The Chilean woodstar inhabits scrub, thickets, and gardens along river valleys of the arid Arica area. In elevation it generally ranges between 200 and 750 m. It is most common below 400 m but there is a small population at around 1800 m in the Vitor Valley and there are single records as high as 3000 m.

==Behavior==
===Movement===

The Chilean woodstar is believed to be mostly sedentary. However, the records up to 3000 m suggest that they make elevational migrations, and further suggest that continuous vegetation along the river valleys is necessary for those movements.

===Feeding===

The Chilean woodstar feeds on nectar from a variety of native and introduced flowers, shubs, cacti, and trees. Native plants include Inga feulles, Geoffroea decorticans, and Schinus molle. Examples of introduced nectar sources are Lantana, Hibiscus and Citrus species. It tends to forage alone, but there are historical records of large numbers feeding at flowering trees. In addition to nectar, the woodstar feeds on small insects such as Hymenoptera, Homoptera and Coleoptera that it catches on the wing.

===Breeding===

There are Chilean woodstar nesting records from May, August, and September. Those and the dates that juveniles and incomplete nests have been recorded suggest that the species nests twice a year or perhaps at any time of year. Most of the documented nests have been in olive trees (Olea europaea) at heights around 2.3 m above the ground. A few have been found in native shrubs and ornamental trees. Nothing else is known about the species' breeding phenology.

===Vocalization===

The Chilean woodstar's call is a series of rasping "tsick" notes, quieter and "less musical" than the call of the Peruvian sheartail. The male has a high-pitched, buzzing "zrrrrrrr" display call.

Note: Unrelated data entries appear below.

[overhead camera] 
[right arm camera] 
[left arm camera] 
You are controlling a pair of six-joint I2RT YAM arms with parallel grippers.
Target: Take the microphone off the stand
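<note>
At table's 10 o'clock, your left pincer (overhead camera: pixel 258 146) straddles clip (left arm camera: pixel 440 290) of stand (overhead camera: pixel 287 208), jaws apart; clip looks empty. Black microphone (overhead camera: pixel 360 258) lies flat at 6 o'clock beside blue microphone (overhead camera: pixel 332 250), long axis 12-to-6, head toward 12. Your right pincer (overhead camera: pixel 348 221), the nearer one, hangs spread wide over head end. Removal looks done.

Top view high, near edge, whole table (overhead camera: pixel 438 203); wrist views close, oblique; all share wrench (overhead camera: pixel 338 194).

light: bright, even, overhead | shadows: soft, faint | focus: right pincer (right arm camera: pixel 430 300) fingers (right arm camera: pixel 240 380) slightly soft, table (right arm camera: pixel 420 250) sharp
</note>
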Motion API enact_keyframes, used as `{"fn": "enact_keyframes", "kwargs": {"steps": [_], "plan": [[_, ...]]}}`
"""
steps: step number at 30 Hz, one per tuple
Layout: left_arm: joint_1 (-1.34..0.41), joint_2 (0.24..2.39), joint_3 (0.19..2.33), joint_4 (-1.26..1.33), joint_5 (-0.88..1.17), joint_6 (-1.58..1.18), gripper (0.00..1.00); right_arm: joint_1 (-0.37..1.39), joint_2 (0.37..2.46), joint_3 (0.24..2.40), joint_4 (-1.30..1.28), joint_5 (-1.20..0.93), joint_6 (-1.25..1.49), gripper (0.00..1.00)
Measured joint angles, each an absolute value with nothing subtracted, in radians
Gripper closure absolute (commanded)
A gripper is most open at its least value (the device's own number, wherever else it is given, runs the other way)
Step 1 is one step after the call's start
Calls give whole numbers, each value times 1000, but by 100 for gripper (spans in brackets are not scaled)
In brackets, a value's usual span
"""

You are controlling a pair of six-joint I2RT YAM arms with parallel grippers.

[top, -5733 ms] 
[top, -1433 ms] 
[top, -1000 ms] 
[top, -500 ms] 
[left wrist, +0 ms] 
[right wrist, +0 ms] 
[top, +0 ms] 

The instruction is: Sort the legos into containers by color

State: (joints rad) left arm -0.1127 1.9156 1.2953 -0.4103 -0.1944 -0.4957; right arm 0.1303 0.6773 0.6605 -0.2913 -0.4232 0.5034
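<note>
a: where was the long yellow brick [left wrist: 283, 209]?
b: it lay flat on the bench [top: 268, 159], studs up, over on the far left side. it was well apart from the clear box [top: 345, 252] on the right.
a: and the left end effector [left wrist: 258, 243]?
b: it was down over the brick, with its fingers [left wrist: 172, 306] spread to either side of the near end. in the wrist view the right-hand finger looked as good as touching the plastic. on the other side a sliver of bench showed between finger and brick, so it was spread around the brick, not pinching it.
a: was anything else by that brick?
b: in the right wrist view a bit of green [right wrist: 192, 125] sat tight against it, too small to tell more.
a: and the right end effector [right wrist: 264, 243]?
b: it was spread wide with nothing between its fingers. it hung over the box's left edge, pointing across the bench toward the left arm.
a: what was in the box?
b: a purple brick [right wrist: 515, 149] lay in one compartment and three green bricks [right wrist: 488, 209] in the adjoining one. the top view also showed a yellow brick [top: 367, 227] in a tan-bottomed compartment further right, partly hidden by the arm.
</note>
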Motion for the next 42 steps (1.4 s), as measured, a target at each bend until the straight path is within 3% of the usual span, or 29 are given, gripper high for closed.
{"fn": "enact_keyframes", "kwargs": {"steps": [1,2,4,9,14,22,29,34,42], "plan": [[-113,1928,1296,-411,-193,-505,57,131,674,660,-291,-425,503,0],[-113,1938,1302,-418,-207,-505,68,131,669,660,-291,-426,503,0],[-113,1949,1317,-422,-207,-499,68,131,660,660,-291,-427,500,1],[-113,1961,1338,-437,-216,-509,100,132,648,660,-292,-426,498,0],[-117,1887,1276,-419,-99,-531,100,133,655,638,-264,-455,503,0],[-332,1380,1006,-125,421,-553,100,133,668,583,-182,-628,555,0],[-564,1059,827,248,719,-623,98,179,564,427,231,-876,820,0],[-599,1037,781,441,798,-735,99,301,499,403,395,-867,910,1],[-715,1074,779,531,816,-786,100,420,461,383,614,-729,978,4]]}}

==Status and conservation==

The IUCN originally assessed the Chilean woodstar in 1988 as Threatened. It was progressively moved through classifications of greater peril until being declared Critically Endangered in 2014, where it remains. It has a greatly restricted area of occupancy of about 6220 km2 and an estimated population of only 210 mature individuals or about 300 total. It was very common in the early 20th century and even by the 1980s more than 100 could be seen feeding in a single tree. The population has hugely declined since then, with estimates of 1500 individuals in 2003, 1200 in 2007, and 500 in 2012.

Habitat loss is the main threat to the Chilean woodstar, with only small patches of suitable native vegetation remaining due to increased conversion to agriculture. The effect of pesticides and competition with the Peruvian sheartail are possible threats, but this has not yet been proven. Hybridization with the much more numerous sheartail is another potential threat. A species recovery plan was approved in 2004 which included plans for monitoring the population, restoring natural vegetation, studying competition with the Peruvian sheartail, and the possibility of reintroducing the birds in areas of their former range.